▸ Task item
For each line of the data below, copy it if it holds the word "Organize".

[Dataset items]

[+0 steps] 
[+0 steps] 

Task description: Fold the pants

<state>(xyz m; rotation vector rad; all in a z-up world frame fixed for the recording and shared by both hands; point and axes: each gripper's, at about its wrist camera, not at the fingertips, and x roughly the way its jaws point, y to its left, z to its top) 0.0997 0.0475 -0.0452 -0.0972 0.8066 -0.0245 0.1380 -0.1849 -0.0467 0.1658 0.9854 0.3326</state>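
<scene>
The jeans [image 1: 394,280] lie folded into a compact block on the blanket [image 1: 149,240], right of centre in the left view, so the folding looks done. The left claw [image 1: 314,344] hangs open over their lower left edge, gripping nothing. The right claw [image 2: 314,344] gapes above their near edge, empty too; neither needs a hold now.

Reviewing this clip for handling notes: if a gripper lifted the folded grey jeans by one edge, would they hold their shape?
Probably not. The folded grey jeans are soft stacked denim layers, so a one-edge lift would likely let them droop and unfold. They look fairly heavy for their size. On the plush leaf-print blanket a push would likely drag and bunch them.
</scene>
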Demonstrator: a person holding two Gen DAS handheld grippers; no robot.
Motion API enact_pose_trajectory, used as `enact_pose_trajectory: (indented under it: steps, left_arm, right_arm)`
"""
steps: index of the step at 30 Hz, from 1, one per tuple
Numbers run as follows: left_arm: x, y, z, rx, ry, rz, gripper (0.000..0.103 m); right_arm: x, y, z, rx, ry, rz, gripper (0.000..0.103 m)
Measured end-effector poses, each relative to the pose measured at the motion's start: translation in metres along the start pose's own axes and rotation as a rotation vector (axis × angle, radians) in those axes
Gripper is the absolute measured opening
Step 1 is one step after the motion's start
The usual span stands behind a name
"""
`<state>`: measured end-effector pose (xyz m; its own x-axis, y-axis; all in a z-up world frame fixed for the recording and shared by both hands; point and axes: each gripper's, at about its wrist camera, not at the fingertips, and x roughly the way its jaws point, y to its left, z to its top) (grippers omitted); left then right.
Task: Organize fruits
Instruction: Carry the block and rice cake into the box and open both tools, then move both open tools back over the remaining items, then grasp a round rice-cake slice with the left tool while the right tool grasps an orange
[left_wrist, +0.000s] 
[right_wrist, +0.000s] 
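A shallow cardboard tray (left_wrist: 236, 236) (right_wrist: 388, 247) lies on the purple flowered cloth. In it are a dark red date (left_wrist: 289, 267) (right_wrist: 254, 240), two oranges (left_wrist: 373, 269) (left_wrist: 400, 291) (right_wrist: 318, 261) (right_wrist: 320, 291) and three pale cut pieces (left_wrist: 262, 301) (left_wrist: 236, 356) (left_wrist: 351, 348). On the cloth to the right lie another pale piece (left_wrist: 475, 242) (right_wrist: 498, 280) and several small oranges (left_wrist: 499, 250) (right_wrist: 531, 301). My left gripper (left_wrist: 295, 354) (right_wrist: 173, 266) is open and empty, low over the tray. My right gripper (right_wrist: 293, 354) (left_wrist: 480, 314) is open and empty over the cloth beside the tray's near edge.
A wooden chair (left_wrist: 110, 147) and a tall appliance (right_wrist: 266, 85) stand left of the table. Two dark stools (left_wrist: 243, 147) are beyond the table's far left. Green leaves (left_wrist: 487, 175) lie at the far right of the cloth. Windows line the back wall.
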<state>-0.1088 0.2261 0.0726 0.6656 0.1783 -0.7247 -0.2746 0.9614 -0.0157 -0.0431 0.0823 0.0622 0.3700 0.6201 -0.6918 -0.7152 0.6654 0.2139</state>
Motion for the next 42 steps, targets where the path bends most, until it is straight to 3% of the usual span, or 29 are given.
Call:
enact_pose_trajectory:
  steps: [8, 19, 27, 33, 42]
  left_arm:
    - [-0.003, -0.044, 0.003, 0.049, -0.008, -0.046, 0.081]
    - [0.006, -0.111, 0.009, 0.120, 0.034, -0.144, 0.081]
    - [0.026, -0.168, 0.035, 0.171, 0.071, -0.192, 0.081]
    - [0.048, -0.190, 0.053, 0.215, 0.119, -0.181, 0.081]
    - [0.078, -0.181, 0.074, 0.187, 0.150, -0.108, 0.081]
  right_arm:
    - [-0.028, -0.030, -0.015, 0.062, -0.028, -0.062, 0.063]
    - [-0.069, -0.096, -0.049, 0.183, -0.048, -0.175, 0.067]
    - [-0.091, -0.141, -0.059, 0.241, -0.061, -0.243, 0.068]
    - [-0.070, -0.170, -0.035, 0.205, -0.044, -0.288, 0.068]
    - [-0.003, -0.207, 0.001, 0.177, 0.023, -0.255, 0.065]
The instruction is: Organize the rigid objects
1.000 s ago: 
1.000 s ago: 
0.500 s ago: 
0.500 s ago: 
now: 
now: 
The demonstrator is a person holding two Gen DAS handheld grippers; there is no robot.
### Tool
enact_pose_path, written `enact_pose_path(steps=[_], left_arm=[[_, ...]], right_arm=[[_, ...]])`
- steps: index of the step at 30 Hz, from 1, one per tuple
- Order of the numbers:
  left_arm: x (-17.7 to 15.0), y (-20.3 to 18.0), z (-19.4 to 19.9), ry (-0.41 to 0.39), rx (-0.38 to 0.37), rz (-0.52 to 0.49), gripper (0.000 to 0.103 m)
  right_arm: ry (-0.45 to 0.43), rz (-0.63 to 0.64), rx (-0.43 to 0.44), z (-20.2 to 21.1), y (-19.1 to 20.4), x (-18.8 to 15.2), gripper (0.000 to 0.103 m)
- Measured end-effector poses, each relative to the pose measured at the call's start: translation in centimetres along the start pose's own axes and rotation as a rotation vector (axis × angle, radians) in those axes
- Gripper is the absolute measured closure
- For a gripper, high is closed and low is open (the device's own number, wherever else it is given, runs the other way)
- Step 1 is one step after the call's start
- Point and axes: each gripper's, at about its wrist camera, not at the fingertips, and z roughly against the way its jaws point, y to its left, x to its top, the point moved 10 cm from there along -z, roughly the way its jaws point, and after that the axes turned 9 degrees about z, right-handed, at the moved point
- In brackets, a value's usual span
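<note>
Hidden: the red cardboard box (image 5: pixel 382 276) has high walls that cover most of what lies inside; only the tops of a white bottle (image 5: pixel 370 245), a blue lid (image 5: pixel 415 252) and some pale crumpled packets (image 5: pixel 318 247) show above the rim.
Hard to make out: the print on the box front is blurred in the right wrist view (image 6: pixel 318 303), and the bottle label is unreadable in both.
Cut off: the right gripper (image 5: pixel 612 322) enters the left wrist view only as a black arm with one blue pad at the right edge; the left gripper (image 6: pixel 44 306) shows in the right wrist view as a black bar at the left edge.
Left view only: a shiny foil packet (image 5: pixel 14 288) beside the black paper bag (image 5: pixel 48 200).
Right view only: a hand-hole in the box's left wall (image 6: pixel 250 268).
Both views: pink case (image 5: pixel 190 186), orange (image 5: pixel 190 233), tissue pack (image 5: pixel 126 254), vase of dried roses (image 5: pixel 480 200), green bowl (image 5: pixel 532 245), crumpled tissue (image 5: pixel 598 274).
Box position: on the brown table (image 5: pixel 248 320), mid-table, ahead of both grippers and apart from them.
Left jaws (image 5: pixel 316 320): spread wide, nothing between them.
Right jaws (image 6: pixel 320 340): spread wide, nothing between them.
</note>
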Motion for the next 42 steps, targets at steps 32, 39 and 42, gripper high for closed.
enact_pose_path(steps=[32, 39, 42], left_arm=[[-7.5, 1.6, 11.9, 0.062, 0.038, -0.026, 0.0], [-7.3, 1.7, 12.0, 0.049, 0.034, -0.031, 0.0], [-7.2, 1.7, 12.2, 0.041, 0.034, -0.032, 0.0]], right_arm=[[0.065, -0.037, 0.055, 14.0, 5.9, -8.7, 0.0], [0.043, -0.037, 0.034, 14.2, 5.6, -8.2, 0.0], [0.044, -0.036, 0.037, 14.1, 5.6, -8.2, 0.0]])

▸ Answer below
Task: Organize fruits
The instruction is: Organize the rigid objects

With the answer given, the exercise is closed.